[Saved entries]
★ ★ ★ ★

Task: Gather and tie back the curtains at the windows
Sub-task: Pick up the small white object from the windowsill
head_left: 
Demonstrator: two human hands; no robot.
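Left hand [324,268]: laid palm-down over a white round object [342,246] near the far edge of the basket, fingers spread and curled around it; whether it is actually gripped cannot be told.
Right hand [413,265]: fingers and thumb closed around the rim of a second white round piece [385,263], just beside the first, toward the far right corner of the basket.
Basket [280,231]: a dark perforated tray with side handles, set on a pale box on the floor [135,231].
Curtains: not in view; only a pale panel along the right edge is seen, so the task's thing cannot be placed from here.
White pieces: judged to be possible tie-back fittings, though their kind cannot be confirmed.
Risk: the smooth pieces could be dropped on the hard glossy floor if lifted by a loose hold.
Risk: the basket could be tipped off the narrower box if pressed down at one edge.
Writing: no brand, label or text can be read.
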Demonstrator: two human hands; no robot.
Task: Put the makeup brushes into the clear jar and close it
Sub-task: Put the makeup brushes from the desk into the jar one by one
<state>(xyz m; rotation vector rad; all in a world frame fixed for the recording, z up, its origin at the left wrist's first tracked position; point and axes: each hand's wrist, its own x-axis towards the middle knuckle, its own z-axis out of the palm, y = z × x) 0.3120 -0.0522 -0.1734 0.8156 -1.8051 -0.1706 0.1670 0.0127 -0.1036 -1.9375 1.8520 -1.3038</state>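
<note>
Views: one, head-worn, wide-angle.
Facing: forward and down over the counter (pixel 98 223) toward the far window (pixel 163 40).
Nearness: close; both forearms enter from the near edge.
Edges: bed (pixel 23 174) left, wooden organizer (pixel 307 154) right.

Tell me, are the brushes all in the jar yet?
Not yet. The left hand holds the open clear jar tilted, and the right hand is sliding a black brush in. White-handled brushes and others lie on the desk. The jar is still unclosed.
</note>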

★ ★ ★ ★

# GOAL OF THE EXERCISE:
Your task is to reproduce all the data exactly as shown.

# SOLUTION TO THE PROBLEM:
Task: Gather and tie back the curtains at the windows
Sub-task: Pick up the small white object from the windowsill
head_left: 
Demonstrator: two human hands; no robot.
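Left hand [324,268]: laid palm-down over a white round object [342,246] near the far edge of the basket, fingers spread and curled around it; whether it is actually gripped cannot be told.
Right hand [413,265]: fingers and thumb closed around the rim of a second white round piece [385,263], just beside the first, toward the far right corner of the basket.
Basket [280,231]: a dark perforated tray with side handles, set on a pale box on the floor [135,231].
Curtains: not in view; only a pale panel along the right edge is seen, so the task's thing cannot be placed from here.
White pieces: judged to be possible tie-back fittings, though their kind cannot be confirmed.
Risk: the smooth pieces could be dropped on the hard glossy floor if lifted by a loose hold.
Risk: the basket could be tipped off the narrower box if pressed down at one edge.
Writing: no brand, label or text can be read.
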Demonstrator: two human hands; no robot.
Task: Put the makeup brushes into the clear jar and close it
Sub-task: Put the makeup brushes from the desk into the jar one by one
<state>(xyz m; rotation vector rad; all in a world frame fixed for the recording, z up, its origin at the left wrist's first tracked position; point and axes: each hand's wrist, its own x-axis towards the middle knuckle, its own z-axis out of the palm, y = z × x) 0.3120 -0.0522 -0.1734 0.8156 -1.8051 -0.1706 0.1670 0.0127 -0.1036 -1.9375 1.8520 -1.3038</state>
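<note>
Views: one, head-worn, wide-angle.
Facing: forward and down over the counter (pixel 98 223) toward the far window (pixel 163 40).
Nearness: close; both forearms enter from the near edge.
Edges: bed (pixel 23 174) left, wooden organizer (pixel 307 154) right.

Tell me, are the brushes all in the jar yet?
Not yet. The left hand holds the open clear jar tilted, and the right hand is sliding a black brush in. White-handled brushes and others lie on the desk. The jar is still unclosed.
</note>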

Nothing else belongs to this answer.